2008-09-02 14:20 in /tech/erlang
During my time off between jobs, I decided to spend some time doing fun hacking. For the last couple days, that’s meant doing a little benchmarking with Erlang. Recently, there was a challenge posted by Cedric Beust. In the wrap-up he lamented that the one Erlang solution posted was “a bit frightening” and neither concise nor fast. Part of this conclusion, I think, was due to the poor formatting of blog comments, and part because the comment submitter included a whole lot of test code and also reimplemented some library functions for no obvious reason. I modified it to use the standard libraries where appropriate, and made a couple other minor optimizations and got about a 3x speed-up. It’s still much, much slower than the top submission, which is because the top submission is clever, and this is still a brute-force implementation.

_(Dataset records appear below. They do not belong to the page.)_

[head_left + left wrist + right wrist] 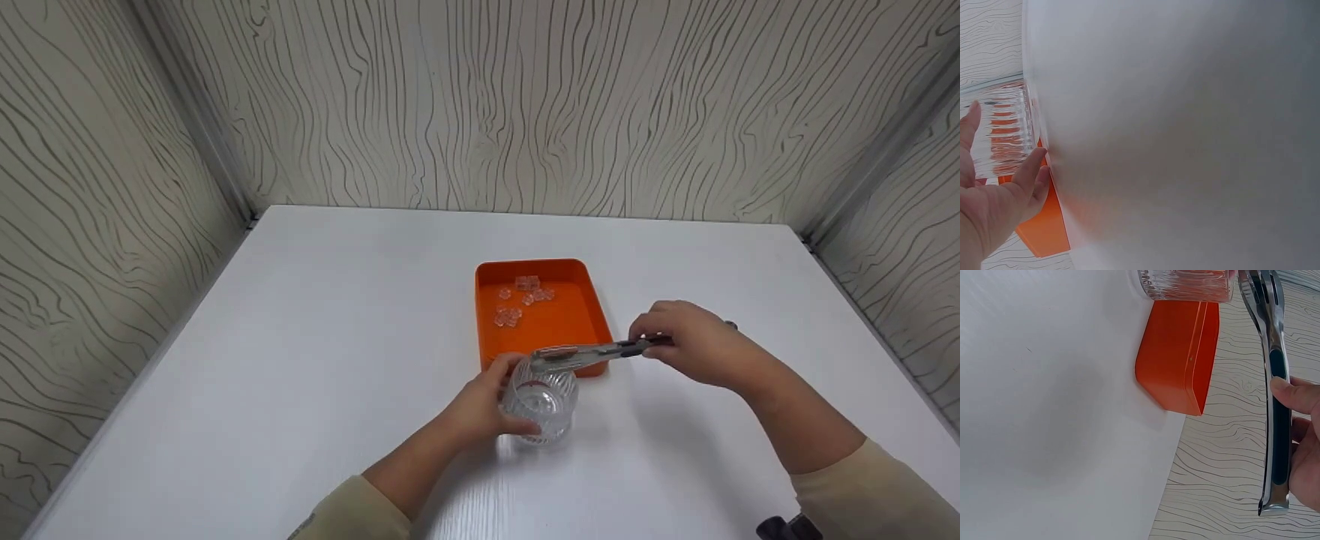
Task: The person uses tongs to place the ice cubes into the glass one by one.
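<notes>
My left hand (480, 411) curls round the side of a clear ribbed glass (546, 412), thumb at the front; the left wrist view shows the hand (1002, 205) against the ribbed glass (1008, 126). My right hand (694, 341) grips metal tongs (592, 354) by their dark handle, and their tips lie over the glass's rim. In the right wrist view the hand (1304, 433) pinches the tongs (1279, 422) between thumb and fingers. Whether the tips hold anything cannot be told. Behind the glass is an orange tray (566, 319) with several clear cubes (508, 317) in it.
The white table (337, 315) extends around the glass and tray. Patterned wood-grain panels (480, 105) stand at its back and sides. A small black object (789, 527) shows at the lower right, by the right sleeve (870, 491).
</notes>
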Tool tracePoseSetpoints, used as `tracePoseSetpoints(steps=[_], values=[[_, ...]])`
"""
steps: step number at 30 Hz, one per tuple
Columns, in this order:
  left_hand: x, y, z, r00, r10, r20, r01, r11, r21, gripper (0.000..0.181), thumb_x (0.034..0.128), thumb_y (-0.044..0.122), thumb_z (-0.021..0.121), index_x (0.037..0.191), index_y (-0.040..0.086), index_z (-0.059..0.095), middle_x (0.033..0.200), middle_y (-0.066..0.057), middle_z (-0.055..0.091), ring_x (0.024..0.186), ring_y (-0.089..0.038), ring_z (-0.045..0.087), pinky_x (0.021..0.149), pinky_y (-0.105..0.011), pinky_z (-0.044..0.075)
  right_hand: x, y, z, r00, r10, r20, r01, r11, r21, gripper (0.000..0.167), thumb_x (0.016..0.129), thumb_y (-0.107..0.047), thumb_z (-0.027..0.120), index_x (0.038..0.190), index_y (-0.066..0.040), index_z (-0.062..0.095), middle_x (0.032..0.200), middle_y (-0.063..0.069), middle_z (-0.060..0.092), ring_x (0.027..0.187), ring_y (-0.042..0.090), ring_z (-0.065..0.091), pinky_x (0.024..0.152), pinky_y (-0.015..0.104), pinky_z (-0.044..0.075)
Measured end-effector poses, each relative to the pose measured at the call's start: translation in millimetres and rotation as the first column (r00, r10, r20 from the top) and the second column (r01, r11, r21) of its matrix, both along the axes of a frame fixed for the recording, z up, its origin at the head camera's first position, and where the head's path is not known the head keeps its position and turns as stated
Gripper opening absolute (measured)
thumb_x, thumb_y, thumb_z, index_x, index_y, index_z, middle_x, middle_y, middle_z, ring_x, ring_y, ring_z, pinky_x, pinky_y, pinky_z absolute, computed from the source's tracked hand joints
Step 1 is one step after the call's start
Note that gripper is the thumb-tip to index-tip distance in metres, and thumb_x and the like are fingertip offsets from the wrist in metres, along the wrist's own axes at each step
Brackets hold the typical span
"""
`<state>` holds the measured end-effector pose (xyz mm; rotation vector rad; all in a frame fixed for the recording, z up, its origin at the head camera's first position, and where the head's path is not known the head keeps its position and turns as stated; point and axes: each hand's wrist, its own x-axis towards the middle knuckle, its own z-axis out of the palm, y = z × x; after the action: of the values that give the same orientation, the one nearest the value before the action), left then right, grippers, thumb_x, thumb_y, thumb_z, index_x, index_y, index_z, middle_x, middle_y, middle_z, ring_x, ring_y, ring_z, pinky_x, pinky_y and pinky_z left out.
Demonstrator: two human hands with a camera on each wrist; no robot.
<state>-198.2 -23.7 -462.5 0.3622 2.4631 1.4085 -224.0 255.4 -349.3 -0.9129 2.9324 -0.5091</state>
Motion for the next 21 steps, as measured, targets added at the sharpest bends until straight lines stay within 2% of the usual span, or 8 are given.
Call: tracePoseSetpoints(steps=[9, 21], values=[[0.5, -0.6, -0.6, 1.0, -0.007, -0.012, 0.007, 1.0, 0.002, 0.078, 0.0624, 0.03, 0.084, 0.123, 0.041, 0.036, 0.121, 0.014, 0.049, 0.111, -0.016, 0.049, 0.098, -0.043, 0.04, -1.9, 0.0, -4.2, 0.998, -0.018, 0.053, 0.018, 1.0, 0.007, 0.024, 0.078, -0.005, 0.069, 0.096, -0.021, 0.066, 0.085, -0.01, 0.057, 0.079, 0.012, 0.051, 0.068, 0.028, 0.047], [0.1, -0.1, 0.1, 1.0, 0.003, 0.008, -0.003, 1.0, 0.0, 0.077, 0.0625, 0.031, 0.083, 0.122, 0.042, 0.036, 0.122, 0.013, 0.049, 0.114, -0.017, 0.048, 0.098, -0.044, 0.039, -2.3, 2.6, -5.7, 0.998, -0.015, 0.058, 0.014, 1.0, 0.02, 0.026, 0.077, -0.006, 0.071, 0.099, -0.017, 0.065, 0.089, -0.01, 0.056, 0.083, 0.01, 0.052, 0.073, 0.03, 0.049]])
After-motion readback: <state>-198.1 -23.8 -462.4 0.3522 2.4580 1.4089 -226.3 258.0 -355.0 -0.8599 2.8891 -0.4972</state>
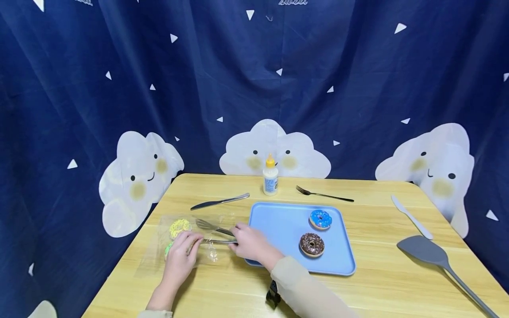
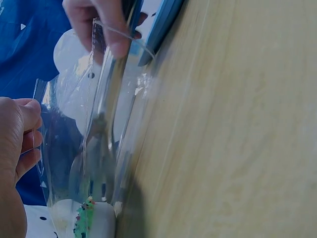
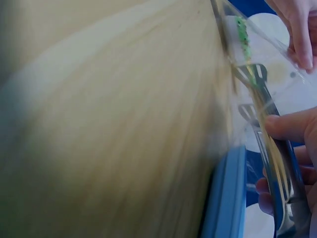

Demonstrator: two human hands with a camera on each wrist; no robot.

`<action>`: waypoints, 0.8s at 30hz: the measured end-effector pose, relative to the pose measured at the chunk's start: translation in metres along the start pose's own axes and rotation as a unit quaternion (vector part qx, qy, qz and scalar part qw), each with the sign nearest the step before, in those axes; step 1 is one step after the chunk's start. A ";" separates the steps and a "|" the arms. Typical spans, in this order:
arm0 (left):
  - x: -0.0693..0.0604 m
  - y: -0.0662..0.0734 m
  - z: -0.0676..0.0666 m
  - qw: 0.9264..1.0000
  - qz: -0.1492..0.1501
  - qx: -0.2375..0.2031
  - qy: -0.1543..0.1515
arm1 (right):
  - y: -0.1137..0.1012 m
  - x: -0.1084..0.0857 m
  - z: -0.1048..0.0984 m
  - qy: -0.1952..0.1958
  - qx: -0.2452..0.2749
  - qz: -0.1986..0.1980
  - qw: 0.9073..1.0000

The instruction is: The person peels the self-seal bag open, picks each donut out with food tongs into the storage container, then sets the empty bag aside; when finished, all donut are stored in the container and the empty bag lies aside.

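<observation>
A clear plastic bag [image 2: 64,124] lies at the left of the table. Inside it are a yellow-topped donut [image 1: 180,228] and a green-topped donut [image 2: 84,218]. My left hand [image 1: 181,256] pinches the bag's edge between thumb and fingers, also visible in the left wrist view. My right hand [image 1: 252,243] grips metal tongs [image 3: 277,153] with slotted ends, thumb on one side and fingers on the other. The tongs' spread arms point left, their ends at the bag, partly behind clear plastic. Right of this hand, a blue tray [image 1: 278,221] bears a blue donut [image 1: 320,219] and a chocolate donut [image 1: 312,244].
Behind the tray stands a white glue bottle [image 1: 270,179] with a yellow cap. A metal knife [image 1: 220,202] lies at the back left, a black fork [image 1: 324,194] at the back right. A white knife [image 1: 411,217] and a grey spatula [image 1: 427,251] lie at the right.
</observation>
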State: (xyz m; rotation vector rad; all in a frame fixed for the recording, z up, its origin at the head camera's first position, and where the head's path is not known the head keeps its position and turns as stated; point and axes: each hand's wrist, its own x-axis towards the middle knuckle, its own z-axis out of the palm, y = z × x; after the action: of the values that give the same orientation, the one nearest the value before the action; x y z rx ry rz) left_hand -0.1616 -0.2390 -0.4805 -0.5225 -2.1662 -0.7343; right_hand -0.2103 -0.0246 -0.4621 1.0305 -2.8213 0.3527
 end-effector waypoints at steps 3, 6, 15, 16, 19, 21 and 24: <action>0.000 0.001 0.000 1.000 -0.001 -0.001 -0.004 | -0.005 0.006 0.006 0.007 0.008 0.006 1.000; -0.001 0.001 0.001 1.000 -0.008 -0.002 -0.012 | -0.007 0.010 0.011 0.010 0.008 0.007 1.000; -0.003 0.000 0.005 1.000 0.010 -0.003 -0.013 | -0.016 0.019 0.018 0.006 -0.013 0.003 1.000; -0.003 0.000 0.005 1.000 0.014 0.001 -0.014 | -0.017 0.020 0.019 0.008 -0.019 -0.001 1.000; -0.003 0.000 0.006 1.000 0.017 0.001 -0.015 | -0.020 0.023 0.021 0.011 -0.026 -0.011 1.000; -0.004 0.001 0.006 1.000 0.017 0.003 -0.018 | -0.021 0.025 0.022 0.014 -0.019 -0.011 1.000; -0.004 0.001 0.006 1.000 0.013 -0.006 -0.022 | -0.022 0.027 0.024 0.019 -0.007 -0.003 1.000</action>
State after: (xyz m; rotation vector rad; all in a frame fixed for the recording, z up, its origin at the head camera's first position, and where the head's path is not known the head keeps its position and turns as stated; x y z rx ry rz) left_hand -0.1619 -0.2345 -0.4864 -0.5759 -2.1926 -0.7293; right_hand -0.2178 -0.0638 -0.4767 1.0176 -2.7835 0.3465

I then set out to port the “crazybob” solution to Erlang to see how much better we can do. The Java version uses a hand-rolled linked list to keep track of the available digits. I decided to use a gb_set for my version. For small N it’s a bit slower than the brute-force version, but the scaling is much better. For N=10^10, it runs in about 26s on my laptop. This is still something like 50-100 times slower than the Java version, but I’m also not using HiPE, which might close the gap a bit.
I suspect this is not the fastest possible Erlang implementation, because the heavy use of gb_sets is undoubtedly causing a lot of memory churn. It’s been pointed out that this is basically a problem of generating permutations, which ought to be possible to do with near constant memory usage.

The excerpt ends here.